* [WORK INSTRUCTION]: Take the lines below from the first through the one that contains "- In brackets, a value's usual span" and copy them exactly.

Content starts

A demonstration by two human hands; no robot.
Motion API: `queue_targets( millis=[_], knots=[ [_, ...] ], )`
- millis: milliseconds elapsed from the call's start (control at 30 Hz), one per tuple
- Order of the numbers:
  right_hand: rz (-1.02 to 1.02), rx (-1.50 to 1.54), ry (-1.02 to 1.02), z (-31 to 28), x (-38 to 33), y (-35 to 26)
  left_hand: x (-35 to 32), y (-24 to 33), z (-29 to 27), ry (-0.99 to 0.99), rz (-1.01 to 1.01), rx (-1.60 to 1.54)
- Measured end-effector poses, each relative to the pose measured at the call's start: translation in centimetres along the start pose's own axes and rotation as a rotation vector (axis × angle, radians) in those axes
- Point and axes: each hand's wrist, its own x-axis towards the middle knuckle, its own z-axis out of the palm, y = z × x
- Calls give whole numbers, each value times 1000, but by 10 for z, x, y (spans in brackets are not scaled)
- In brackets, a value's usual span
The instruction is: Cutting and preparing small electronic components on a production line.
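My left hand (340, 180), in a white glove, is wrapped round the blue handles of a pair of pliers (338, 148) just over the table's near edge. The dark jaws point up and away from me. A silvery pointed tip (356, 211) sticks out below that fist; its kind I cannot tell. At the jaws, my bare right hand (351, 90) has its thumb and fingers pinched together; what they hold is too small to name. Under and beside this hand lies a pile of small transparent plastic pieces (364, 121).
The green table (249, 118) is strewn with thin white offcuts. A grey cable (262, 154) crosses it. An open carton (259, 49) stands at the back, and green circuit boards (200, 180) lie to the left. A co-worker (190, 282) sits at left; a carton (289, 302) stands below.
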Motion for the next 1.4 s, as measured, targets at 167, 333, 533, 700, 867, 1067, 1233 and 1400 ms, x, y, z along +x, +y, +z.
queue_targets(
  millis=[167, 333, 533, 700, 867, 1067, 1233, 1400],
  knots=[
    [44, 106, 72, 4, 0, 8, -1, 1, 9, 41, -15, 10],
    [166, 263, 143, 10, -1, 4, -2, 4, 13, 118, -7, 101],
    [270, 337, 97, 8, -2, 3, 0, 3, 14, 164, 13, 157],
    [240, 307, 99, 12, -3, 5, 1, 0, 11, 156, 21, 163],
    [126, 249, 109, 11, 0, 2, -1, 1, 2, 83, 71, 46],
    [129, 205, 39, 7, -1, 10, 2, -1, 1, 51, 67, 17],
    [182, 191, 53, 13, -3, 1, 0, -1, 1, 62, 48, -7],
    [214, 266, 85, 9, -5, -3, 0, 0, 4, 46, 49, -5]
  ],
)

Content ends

* [RESPONSE TO THE TASK]:
A demonstration by two human hands; no robot.
Motion API: `queue_targets( millis=[_], knots=[ [_, ...] ], )`
- millis: milliseconds elapsed from the call's start (control at 30 Hz), one per tuple
- Order of the numbers:
  right_hand: rz (-1.02 to 1.02), rx (-1.50 to 1.54), ry (-1.02 to 1.02), z (-31 to 28), x (-38 to 33), y (-35 to 26)
  left_hand: x (-35 to 32), y (-24 to 33), z (-29 to 27), ry (-0.99 to 0.99), rz (-1.01 to 1.01), rx (-1.60 to 1.54)
- Measured end-effector poses, each relative to the pose measured at the call's start: translation in centimetres along the start pose's own axes and rotation as a rotation vector (axis × angle, radians) in those axes
- Point and axes: each hand's wrist, its own x-axis towards the middle knuckle, its own z-axis out of the palm, y = z × x
- Calls give whole numbers, each value times 1000, but by 10 for z, x, y (spans in brackets are not scaled)
- In brackets, a value's usual span

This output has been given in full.